On Twitter, using the hashtag #stopkony, the campaign is currently the #1 trending topic worldwide. It has been brought to the attention of global superstars including Rihanna, Oprah, P.Diddy and Justin Bieber, who have a combined following of over 47 million people.

It’s a similar story on Facebook. The official Invisible Children Facebook page has amassed 2 million likes and has resulted in a number of independent ‘Stop Kony’ activist groups.

Even the Kony2012 website is ingeniously constructed to generate as much of a stir as possible. Visitors to the site can ‘sign the pledge’ in a petition to bring Joseph Kony to justice. A variety of ‘Stop Kony’ merchandise is also available including t-shirts and posters.

The innovative Invisble Children movement have even added sections under the headings ‘the policymakers’ and ‘the culturemakers’. By clicking on one of the policymakers or culturemakers, visitors are instantaneously directed to Twitter were they can essentially lobby key influential stakeholders and decision-makers.

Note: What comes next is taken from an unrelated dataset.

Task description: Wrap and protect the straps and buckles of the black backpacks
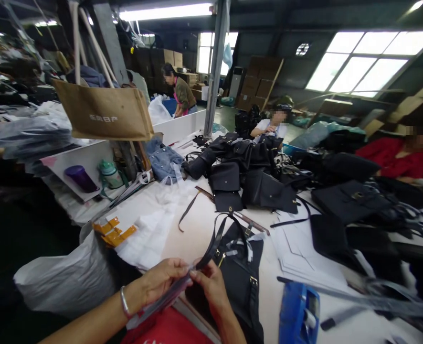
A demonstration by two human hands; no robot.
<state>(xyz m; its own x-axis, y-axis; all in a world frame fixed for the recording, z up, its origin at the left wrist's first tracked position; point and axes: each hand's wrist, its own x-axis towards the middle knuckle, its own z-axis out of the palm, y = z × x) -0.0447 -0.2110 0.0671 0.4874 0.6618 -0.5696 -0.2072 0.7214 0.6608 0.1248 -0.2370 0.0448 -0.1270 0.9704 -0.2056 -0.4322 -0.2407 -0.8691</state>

Social Media has traditionally been utilised as a business tool for promotional activity and interaction with publics. Until now social media had seldom been used as a platform for political and humanitarian activism – at least not on this scale.

The rise of social media itself was a phenomenon, seemingly ascending out of nowhere. Kony2012 is even more so a phenomenon, gathering pace at a rate that even the platforms it dominates could not emulate.

Kony2012 has already reached in excess of 100m people worldwide in a matter of days. In comparison to the social media channels it currently commands, it took Twitter 780 days and Facebook 852 days to reach the 10 million user mark.

But don’t be dazzled by the numbers, statistics and technicalities of this humane campaign. The beauty of Kony 2012 is that it has given a voice to people who, otherwise, wouldn’t have been heard. The majority of Ugandan, Sudanese and Congolese inhabitants have probably never even heard of social media but little do they know it may in fact become their saviour.

Joseph Kony – we know who you are. #StopKony.